§ DIRECTIONS FOR THIS TASK
State the number of lines in these records holding "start". Say nothing more.

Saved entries
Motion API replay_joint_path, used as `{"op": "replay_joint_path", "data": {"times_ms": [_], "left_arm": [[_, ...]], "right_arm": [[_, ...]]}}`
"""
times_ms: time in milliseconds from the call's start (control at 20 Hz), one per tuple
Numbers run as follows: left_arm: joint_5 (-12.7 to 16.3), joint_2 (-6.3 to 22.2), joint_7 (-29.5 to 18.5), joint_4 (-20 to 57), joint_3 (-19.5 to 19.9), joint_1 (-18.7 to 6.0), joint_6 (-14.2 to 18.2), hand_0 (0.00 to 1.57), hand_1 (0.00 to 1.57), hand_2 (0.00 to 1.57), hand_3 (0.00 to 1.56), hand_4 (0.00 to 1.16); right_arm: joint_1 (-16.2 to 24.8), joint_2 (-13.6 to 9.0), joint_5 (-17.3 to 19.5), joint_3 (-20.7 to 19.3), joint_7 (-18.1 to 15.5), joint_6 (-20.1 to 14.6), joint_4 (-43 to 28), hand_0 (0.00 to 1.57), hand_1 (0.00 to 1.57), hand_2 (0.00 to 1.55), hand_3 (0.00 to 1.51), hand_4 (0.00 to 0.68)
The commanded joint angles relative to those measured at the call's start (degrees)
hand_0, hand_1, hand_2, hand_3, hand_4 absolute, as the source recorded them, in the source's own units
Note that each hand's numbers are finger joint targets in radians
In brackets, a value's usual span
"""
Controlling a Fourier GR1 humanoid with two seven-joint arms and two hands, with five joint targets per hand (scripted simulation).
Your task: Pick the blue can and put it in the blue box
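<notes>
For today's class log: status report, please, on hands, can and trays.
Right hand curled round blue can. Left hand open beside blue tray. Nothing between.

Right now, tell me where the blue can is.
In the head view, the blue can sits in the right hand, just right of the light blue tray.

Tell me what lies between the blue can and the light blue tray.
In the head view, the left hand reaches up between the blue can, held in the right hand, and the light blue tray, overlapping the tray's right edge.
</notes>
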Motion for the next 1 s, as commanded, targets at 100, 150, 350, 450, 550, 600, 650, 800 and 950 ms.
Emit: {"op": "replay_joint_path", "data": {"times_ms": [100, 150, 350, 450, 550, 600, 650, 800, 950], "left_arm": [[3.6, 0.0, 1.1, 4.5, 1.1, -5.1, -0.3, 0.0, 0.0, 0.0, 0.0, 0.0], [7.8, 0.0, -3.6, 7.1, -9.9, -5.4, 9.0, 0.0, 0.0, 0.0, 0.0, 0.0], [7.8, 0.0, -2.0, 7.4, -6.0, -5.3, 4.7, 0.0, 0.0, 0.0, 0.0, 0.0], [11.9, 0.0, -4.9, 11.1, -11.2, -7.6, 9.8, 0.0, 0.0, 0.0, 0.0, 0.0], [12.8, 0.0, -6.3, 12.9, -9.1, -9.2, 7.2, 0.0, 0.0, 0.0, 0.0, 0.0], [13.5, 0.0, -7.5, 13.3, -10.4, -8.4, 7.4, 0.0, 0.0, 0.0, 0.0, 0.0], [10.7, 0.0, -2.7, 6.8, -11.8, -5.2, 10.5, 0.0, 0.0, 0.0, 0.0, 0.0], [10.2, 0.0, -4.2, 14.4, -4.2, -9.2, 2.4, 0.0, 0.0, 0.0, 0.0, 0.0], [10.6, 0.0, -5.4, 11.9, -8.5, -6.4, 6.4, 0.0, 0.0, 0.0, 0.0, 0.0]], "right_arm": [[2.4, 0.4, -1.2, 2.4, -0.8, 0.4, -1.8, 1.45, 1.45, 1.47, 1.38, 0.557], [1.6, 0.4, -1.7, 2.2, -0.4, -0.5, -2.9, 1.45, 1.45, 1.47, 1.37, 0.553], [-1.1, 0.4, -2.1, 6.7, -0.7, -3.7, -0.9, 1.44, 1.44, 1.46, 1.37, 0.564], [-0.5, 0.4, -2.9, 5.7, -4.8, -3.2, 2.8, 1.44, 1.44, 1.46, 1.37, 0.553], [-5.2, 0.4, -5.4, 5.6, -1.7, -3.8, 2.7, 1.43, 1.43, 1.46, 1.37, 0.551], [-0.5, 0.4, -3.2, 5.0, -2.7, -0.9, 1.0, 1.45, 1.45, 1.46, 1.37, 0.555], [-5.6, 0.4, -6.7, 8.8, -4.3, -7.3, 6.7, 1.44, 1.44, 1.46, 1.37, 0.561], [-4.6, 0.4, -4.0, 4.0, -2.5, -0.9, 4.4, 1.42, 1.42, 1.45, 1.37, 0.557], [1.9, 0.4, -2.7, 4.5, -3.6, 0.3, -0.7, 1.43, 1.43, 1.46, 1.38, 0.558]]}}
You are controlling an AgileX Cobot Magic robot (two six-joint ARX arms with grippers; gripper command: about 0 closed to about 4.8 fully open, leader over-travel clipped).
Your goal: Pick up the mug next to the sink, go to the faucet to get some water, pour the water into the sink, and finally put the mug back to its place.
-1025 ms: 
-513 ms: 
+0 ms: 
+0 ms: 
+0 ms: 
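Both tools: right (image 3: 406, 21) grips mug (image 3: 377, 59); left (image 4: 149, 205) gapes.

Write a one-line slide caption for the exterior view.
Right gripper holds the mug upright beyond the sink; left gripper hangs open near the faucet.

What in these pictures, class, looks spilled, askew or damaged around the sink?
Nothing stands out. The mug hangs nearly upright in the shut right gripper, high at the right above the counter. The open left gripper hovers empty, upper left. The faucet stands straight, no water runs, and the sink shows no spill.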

§ RESPONSE BELOW
2